# Work required
Each entry should be repeated exactly. Its pictures should not be.

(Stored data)
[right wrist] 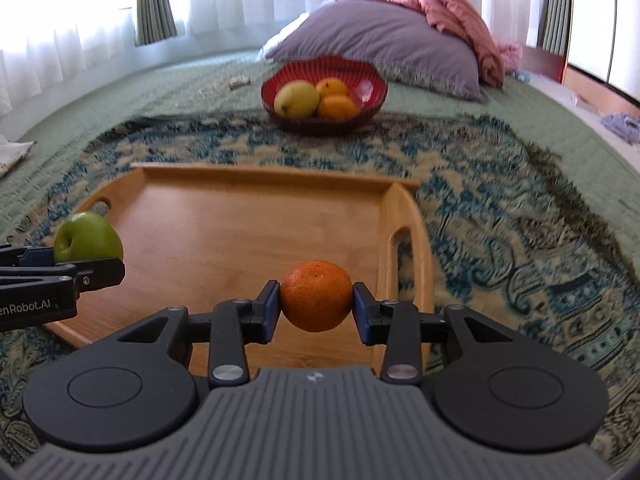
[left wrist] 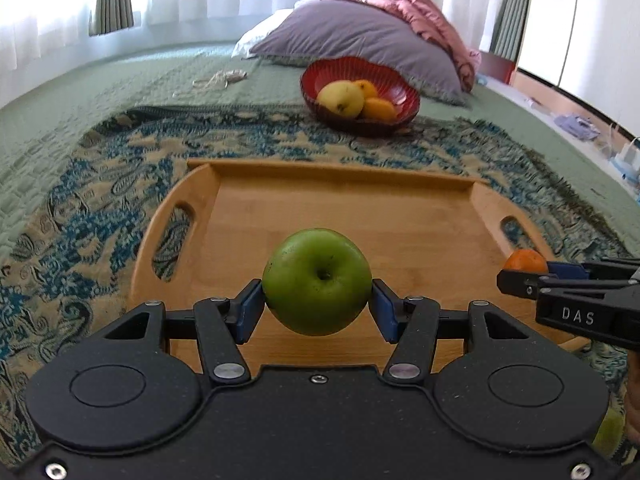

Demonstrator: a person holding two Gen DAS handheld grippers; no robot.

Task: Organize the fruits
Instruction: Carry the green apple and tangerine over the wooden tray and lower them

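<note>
My left gripper [left wrist: 318, 300] is shut on a green apple [left wrist: 317, 281] and holds it above the near part of a wooden tray [left wrist: 344, 208]. My right gripper [right wrist: 316, 306] is shut on an orange [right wrist: 316, 295] above the tray's [right wrist: 240, 220] near right corner. Each gripper shows in the other's view: the right one with the orange [left wrist: 525, 261] at the right edge, the left one with the apple [right wrist: 88, 237] at the left edge. A red bowl [left wrist: 396, 80] beyond the tray holds a yellow apple [left wrist: 341, 98] and two oranges [left wrist: 378, 109]; it also shows in the right wrist view [right wrist: 370, 80].
The tray lies on a blue and beige patterned cloth [left wrist: 100, 200] spread over a green bedspread [left wrist: 80, 100]. A grey pillow [left wrist: 360, 32] and a pink blanket [left wrist: 424, 4] lie behind the bowl. Curtains hang at the back. Small items lie at the bed's right edge [left wrist: 576, 126].
</note>
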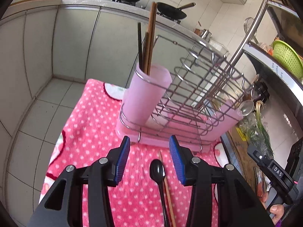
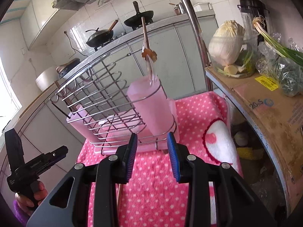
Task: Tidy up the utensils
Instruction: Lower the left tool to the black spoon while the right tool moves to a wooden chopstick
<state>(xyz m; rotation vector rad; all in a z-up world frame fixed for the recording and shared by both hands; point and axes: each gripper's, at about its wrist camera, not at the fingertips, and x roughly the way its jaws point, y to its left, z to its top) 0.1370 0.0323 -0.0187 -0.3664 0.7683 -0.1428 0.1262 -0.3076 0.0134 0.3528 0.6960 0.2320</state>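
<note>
Now I hang my left hand-held gripper [image 1: 149,143], half open and empty, above the black spoon [image 1: 158,172] and chopstick [image 1: 166,187] on the blanket [image 1: 90,143]; right hand-held gripper [image 2: 152,141] waits parted, empty, facing the rack [image 2: 106,102].

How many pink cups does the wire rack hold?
2. One pink cup stands at the chopstick end of the wire rack; the other pink cup stands at the opposite end, holding a clear spoon. None seems hidden.
</note>
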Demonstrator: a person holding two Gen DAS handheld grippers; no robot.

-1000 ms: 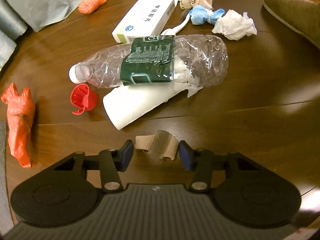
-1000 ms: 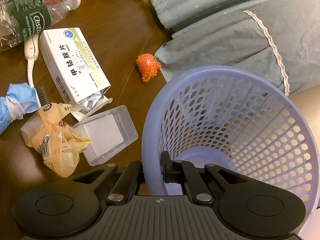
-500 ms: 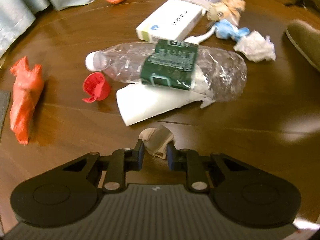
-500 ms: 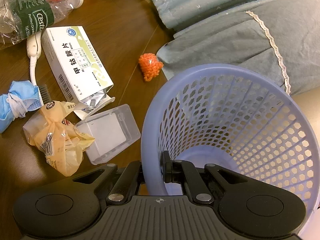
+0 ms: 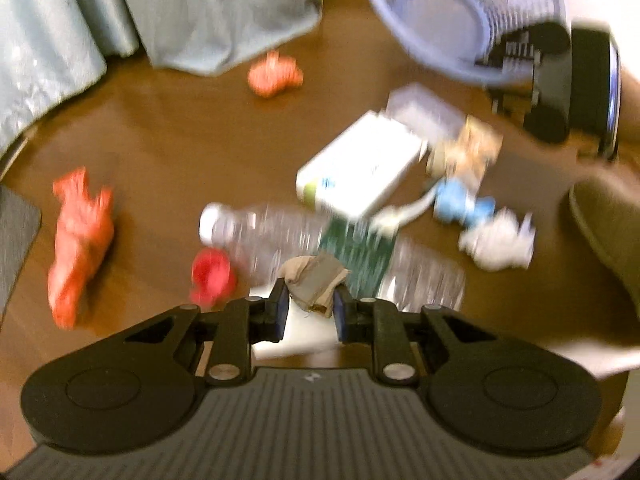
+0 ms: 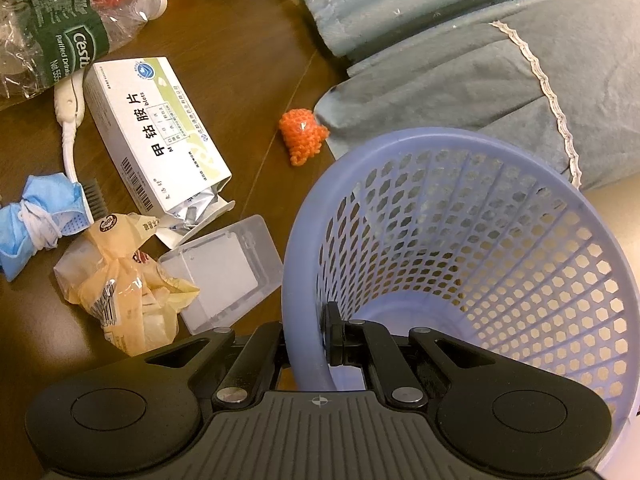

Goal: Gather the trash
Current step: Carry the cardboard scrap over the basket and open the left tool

# Written solution
[right wrist] 
[left wrist] 

Demonstrator: a person holding two Gen DAS handheld grippers; no robot.

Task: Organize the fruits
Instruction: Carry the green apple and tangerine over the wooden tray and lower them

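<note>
My left gripper [left wrist: 318, 300] is shut on a green apple [left wrist: 317, 281] and holds it above the near part of a wooden tray [left wrist: 344, 208]. My right gripper [right wrist: 316, 306] is shut on an orange [right wrist: 316, 295] above the tray's [right wrist: 240, 220] near right corner. Each gripper shows in the other's view: the right one with the orange [left wrist: 525, 261] at the right edge, the left one with the apple [right wrist: 88, 237] at the left edge. A red bowl [left wrist: 396, 80] beyond the tray holds a yellow apple [left wrist: 341, 98] and two oranges [left wrist: 378, 109]; it also shows in the right wrist view [right wrist: 370, 80].
The tray lies on a blue and beige patterned cloth [left wrist: 100, 200] spread over a green bedspread [left wrist: 80, 100]. A grey pillow [left wrist: 360, 32] and a pink blanket [left wrist: 424, 4] lie behind the bowl. Curtains hang at the back. Small items lie at the bed's right edge [left wrist: 576, 126].
</note>
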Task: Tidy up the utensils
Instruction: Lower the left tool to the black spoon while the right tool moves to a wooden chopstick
<state>(xyz m; rotation vector rad; all in a z-up world frame fixed for the recording and shared by both hands; point and axes: each gripper's, at about its wrist camera, not at the fingertips, and x roughly the way its jaws point, y to its left, z to its top) 0.1370 0.0323 -0.0187 -0.3664 0.7683 -0.1428 0.1262 -0.3076 0.0134 0.3528 0.6960 0.2320</state>
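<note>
Now I hang my left hand-held gripper [image 1: 149,143], half open and empty, above the black spoon [image 1: 158,172] and chopstick [image 1: 166,187] on the blanket [image 1: 90,143]; right hand-held gripper [image 2: 152,141] waits parted, empty, facing the rack [image 2: 106,102].

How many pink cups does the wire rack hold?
2. One pink cup stands at the chopstick end of the wire rack; the other pink cup stands at the opposite end, holding a clear spoon. None seems hidden.
</note>
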Demonstrator: a person holding two Gen DAS handheld grippers; no robot.

-1000 ms: 
-1000 ms: 
-500 ms: 
-500 ms: 
+0 ms: 
+0 ms: 

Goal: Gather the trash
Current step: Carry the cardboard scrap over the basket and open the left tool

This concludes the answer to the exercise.